Cincinnati Children's Hospital Medical Center, Division of Pulmonary Medicine, Cincinnati, Ohio, USA.
Department of Pediatrics, University of Cincinnati College of Medicine, Cincinnati, Ohio, USA.
Pediatr Pulmonol. 2023 Dec;58(12):3458-3465. doi: 10.1002/ppul.26676. Epub 2023 Sep 13.
Sleep disordered breathing (SDB) may exacerbate asthma and is a treatable comorbidity.
To design and implement a screening process for SDB in patients hospitalized for asthma exacerbation using quality improvement (QI) methods. We sought to improve screening for SDB from zero to 60% from July 2019 to December 2020.

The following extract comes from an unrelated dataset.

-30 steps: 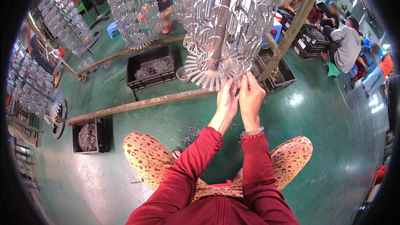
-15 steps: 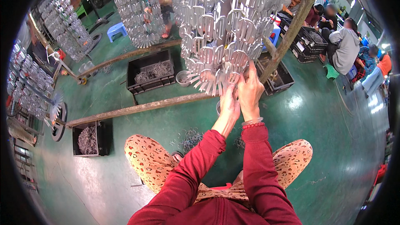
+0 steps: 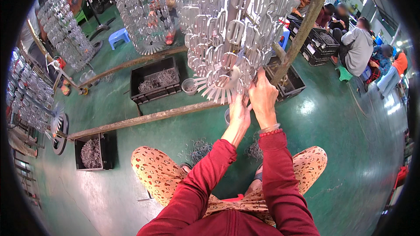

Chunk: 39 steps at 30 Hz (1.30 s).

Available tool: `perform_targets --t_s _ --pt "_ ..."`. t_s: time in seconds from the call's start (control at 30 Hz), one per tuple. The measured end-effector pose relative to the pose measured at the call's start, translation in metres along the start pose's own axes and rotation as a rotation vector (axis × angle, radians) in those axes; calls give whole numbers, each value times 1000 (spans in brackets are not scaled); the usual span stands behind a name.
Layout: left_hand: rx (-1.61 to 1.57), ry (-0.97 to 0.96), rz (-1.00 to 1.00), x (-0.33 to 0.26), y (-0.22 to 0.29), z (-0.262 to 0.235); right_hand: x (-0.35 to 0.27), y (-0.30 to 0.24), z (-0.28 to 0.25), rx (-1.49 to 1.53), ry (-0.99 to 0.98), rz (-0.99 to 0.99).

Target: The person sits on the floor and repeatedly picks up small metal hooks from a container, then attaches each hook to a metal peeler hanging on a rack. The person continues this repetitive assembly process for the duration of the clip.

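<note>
A tall hanging rack [image 3: 235, 32] is covered in tiers of silvery oval metal pieces, with a fan of flat metal strips [image 3: 215, 91] at its bottom. At the lower right side of this rack, my left hand [image 3: 239, 114] reaches up, its fingers closed among the lowest pieces. Close beside it, my right hand [image 3: 264, 98] is closed too, the index finger pointing up along the rack's edge. The fingertips of both hands meet the hanging metal, and whatever they pinch is hidden or too small to name.
A wooden bar [image 3: 144, 120] crosses below the rack; a slanting pole [image 3: 305, 28] rises at right. Black crates [image 3: 93, 151] hold small metal bits, and more bits [image 3: 199, 149] lie on the floor. Other loaded racks [image 3: 140, 15] stand left. People [image 3: 356, 46] sit at far right.
The rack has turned a little, so different oval pieces face me. Both hands stay at its lower right edge, the right shifted slightly. The whole view has moved a little.
</note>
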<state>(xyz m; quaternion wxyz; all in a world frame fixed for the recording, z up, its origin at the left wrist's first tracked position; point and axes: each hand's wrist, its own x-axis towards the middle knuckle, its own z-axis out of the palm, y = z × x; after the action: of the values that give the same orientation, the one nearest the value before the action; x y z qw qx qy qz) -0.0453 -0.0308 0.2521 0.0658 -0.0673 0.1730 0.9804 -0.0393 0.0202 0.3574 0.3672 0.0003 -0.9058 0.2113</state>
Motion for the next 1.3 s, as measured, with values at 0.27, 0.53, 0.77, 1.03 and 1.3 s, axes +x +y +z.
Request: perform_targets --t_s 0.27,0.53,0.77,1.03,1.3 --pt "-48 -39 -10 5 5 -4 -3 -15 -8 110 -30 -64" --pt "-136 32 -18 -21 14 28 -11 -33 -24 228 -109 -47" --pt "47 5 -16 -21 23 12 -20 -27 -28 350 -40 -72" --pt "121 -66 3 -8 31 -3 -33 -7 -39 630 4 149" --pt "184 -21 -42 -16 38 11 -28 5 -41 831 -77 373"
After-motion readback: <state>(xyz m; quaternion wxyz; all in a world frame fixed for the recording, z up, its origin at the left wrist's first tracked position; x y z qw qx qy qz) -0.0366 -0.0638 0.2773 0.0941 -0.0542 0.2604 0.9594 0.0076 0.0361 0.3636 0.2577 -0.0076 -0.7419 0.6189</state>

DESIGN/METHODS: A multidisciplinary team used QI methods to screen for SDB using the Michigan pediatric sleep questionnaire (PSQ) in patients 2-18 years hospitalized for asthma exacerbation. Key interventions included: pairing the PSQ screen with another element of routine care (the asthma risk factor screen), educating staff and physicians, engaging respiratory therapists to complete the PSQ and document scores, and modifying the electronic medical record (asthma order set and flowsheet for PSQ score documentation). A run chart tracked progress and descriptive statistics were generated.

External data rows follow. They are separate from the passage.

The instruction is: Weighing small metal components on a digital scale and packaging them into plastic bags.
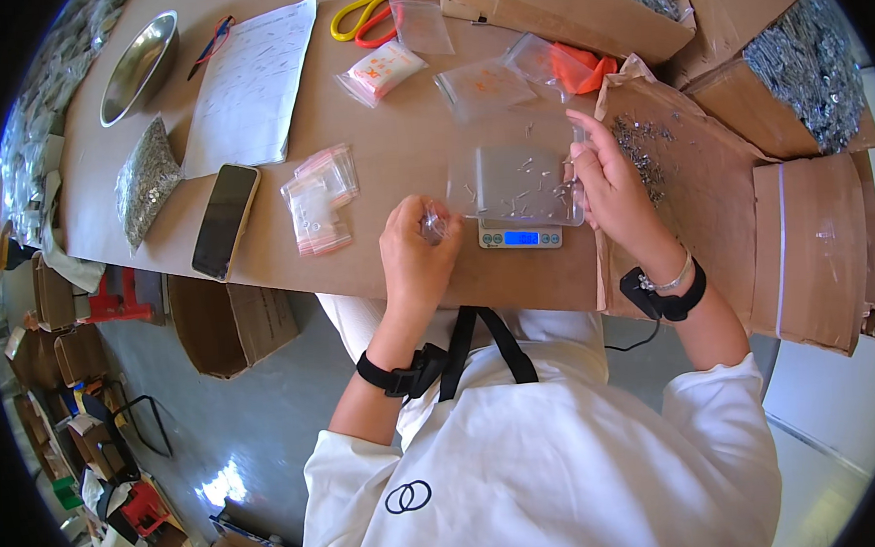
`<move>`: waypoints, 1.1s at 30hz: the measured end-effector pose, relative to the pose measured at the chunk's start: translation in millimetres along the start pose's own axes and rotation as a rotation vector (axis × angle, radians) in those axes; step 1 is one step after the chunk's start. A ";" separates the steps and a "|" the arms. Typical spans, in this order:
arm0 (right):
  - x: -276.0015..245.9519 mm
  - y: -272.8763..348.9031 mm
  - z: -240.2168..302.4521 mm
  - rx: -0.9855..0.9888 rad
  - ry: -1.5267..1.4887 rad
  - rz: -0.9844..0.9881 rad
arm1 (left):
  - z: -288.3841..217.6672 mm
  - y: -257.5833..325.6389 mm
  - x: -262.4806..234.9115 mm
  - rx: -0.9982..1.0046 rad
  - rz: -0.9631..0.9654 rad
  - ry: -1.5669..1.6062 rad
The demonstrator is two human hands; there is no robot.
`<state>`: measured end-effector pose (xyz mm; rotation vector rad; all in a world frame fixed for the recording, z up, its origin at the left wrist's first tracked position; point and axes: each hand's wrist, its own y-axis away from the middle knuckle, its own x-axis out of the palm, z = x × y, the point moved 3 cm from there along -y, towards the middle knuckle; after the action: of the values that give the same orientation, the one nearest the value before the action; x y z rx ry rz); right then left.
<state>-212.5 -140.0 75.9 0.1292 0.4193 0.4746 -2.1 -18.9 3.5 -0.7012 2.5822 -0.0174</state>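
Note:
My right hand [614,184] grips the right edge of a clear plastic tray [464,180], thumb and fingers closed on its rim. Several small screws [525,203] lie scattered in the tray. Beneath it is a small digital scale [496,240] with a lit blue display. To the left of the scale, my left hand [418,247] is closed around a small clear plastic bag [435,222], partly hidden by the fingers. Whether the bag holds anything cannot be made out. Beside the left hand lies a pile of small zip bags [321,200] with red edges.
A phone [226,222], a filled bag of hardware [148,186], a paper sheet [251,84] and a metal bowl [141,69] lie leftward. Scissors [372,21] and plastic bags [486,88] sit at the back. Cardboard boxes [572,10] of metal parts stand on the right.

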 end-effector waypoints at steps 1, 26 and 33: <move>4.7 2.7 10.6 -0.003 -0.001 0.009 | 1.3 0.7 -1.0 0.006 -0.016 0.000; -3.0 5.3 26.4 -0.161 0.162 -0.103 | -5.4 5.6 5.4 -0.147 0.105 0.187; -11.9 -17.8 -55.1 -0.349 0.607 -0.145 | -7.0 20.9 -3.0 -0.133 0.339 0.826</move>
<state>-237.9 -159.9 26.4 -0.3917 0.9246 0.4314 -12.8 0.0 8.4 -0.3135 3.4946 -0.0331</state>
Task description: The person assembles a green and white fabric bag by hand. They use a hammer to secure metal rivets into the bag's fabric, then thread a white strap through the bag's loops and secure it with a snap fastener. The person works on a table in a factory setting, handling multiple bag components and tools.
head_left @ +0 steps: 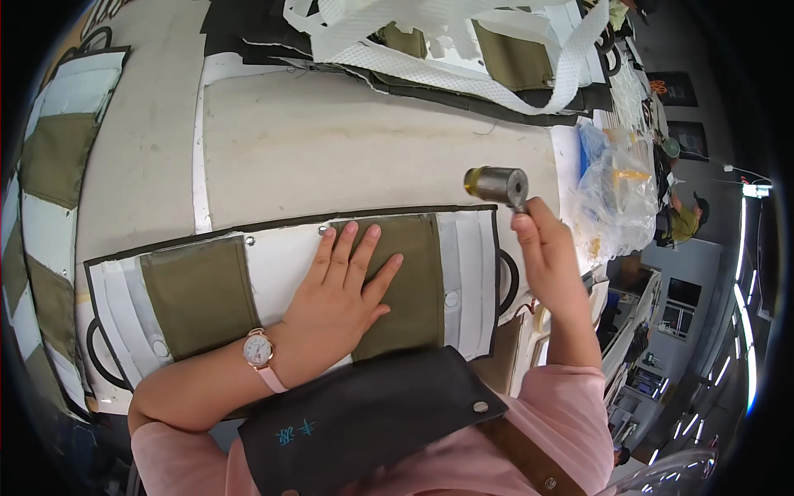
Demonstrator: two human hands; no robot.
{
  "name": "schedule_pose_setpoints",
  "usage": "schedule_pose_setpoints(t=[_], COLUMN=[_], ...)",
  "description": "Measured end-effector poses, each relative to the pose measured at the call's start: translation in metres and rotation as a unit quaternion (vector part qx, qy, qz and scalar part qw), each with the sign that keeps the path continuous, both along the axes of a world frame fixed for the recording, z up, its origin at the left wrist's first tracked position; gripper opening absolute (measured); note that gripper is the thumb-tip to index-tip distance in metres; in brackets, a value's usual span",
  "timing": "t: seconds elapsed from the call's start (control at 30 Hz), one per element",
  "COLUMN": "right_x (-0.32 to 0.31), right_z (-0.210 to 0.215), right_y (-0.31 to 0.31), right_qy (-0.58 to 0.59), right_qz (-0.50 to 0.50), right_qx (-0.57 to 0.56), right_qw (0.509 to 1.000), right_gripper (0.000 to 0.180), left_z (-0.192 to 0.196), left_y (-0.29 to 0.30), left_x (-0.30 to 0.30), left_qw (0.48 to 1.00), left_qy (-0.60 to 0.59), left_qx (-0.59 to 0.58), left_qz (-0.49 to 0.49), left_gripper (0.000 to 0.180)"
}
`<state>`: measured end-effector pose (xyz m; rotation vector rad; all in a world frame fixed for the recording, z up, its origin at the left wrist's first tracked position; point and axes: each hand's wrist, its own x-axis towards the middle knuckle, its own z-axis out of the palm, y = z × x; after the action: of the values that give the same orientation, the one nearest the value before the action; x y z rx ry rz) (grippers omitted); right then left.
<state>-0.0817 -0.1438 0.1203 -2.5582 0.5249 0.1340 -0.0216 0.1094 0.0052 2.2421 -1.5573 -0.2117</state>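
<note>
A wide strip of counter runs between the fabric panel's far edge and a heap of fabric. The panel lies flat nearest the person, white and olive, black-edged, with black loop handles. The left hand presses it, fingers spread; the right hand's grip is clamped on a hammer.

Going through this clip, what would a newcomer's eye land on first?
Probably the metal-headed hammer, raised at right of centre in the right hand. Next, the olive-and-white fabric panel across the middle, with the left hand spread over it. The pink-strapped wristwatch on the left wrist also stands out, just below the panel's middle.
</note>
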Motion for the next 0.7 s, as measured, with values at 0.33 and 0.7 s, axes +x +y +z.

There were 2067 patients admitted for asthma exacerbation during this project. The PSQ was completed for 1531 patients (74%) overall. Of screened patients, 360 (24%) had a positive PSQ; the mean age was 8.6 years. Approximately 14 months after the project began, ~90% of children admitted for asthma were being screened; subsequently, >80% of patients were being screened until May 2022. Screening with the PSQ occurred approximately 90% of the time when routine asthma risk screens were completed.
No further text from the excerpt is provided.